## Task requirements
Verbatim output of the full listing is required.

## Information supplied
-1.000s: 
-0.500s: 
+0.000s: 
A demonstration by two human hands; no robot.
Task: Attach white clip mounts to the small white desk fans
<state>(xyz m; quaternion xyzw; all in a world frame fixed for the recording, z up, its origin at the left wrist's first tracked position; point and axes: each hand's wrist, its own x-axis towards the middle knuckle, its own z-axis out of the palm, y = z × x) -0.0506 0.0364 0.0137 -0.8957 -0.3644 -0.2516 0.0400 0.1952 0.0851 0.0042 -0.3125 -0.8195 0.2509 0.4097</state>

## Answer box
-1.000s: 
-0.500s: 
+0.000s: 
A demonstration by two human hands; no robot.
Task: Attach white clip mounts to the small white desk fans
<state>(xyz m; quaternion xyzw; all in a world frame fixed for the recording, z up, its origin at the left wrist's first tracked position; point and axes: each hand's wrist, its own x-axis towards the middle knuckle, its own z-axis out of the palm, y = z × x) -0.0506 0.0364 0.0137 -0.8957 -0.3644 -0.2516 0.0400 0.1952 0.0851 0.0042 -0.3125 -0.8195 0.2509 0.4097</state>

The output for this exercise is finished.